-------- Records to use

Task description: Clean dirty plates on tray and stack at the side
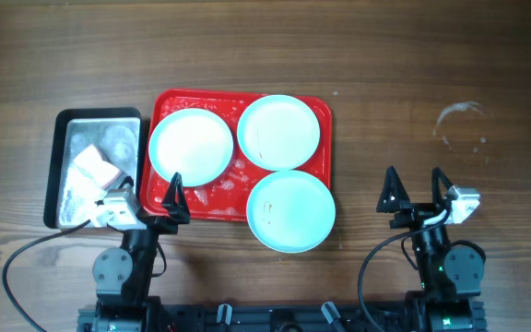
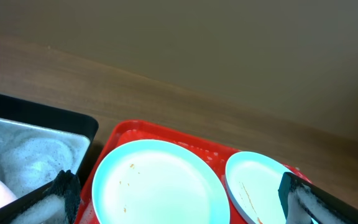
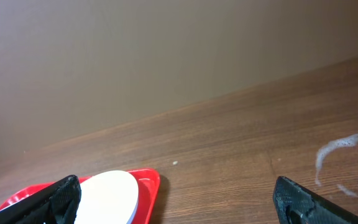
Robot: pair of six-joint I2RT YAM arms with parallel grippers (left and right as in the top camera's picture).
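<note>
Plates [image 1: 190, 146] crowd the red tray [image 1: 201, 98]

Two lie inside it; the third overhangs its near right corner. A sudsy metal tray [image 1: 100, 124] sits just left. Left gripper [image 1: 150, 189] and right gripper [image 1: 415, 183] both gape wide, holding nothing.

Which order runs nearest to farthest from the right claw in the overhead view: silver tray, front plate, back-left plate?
1. The front plate, overhanging the red tray's near edge.
2. The back-left plate, on the red tray.
3. The silver tray, far left.
</note>
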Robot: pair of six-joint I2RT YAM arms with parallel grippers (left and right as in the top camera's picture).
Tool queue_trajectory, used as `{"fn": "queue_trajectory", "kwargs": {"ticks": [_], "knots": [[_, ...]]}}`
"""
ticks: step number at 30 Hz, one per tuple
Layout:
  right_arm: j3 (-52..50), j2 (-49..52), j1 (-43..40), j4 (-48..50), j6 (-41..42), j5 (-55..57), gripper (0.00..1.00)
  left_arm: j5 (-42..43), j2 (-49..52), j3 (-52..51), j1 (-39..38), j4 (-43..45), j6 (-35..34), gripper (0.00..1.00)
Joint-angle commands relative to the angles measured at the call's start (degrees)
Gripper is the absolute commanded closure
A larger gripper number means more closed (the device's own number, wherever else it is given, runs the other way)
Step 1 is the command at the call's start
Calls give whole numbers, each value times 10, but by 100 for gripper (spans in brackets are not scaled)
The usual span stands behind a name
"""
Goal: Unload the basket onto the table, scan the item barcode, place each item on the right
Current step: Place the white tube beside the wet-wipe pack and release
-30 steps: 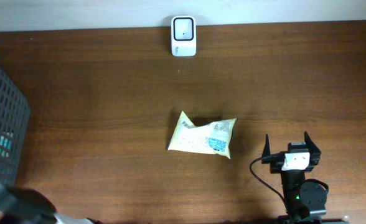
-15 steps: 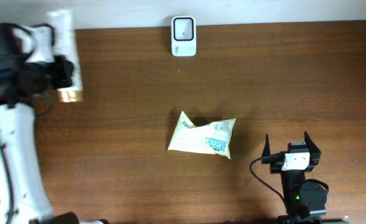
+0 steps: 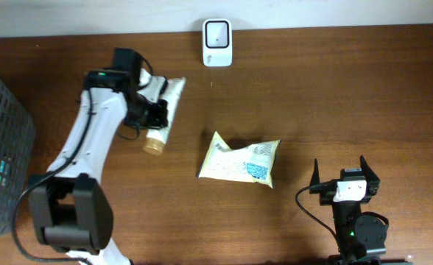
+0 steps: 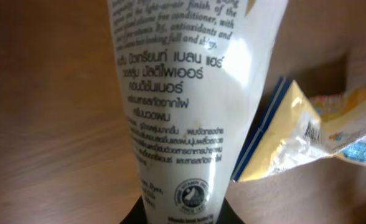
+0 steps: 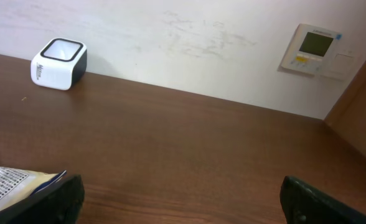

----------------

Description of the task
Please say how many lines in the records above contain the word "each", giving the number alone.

Completed exercise
2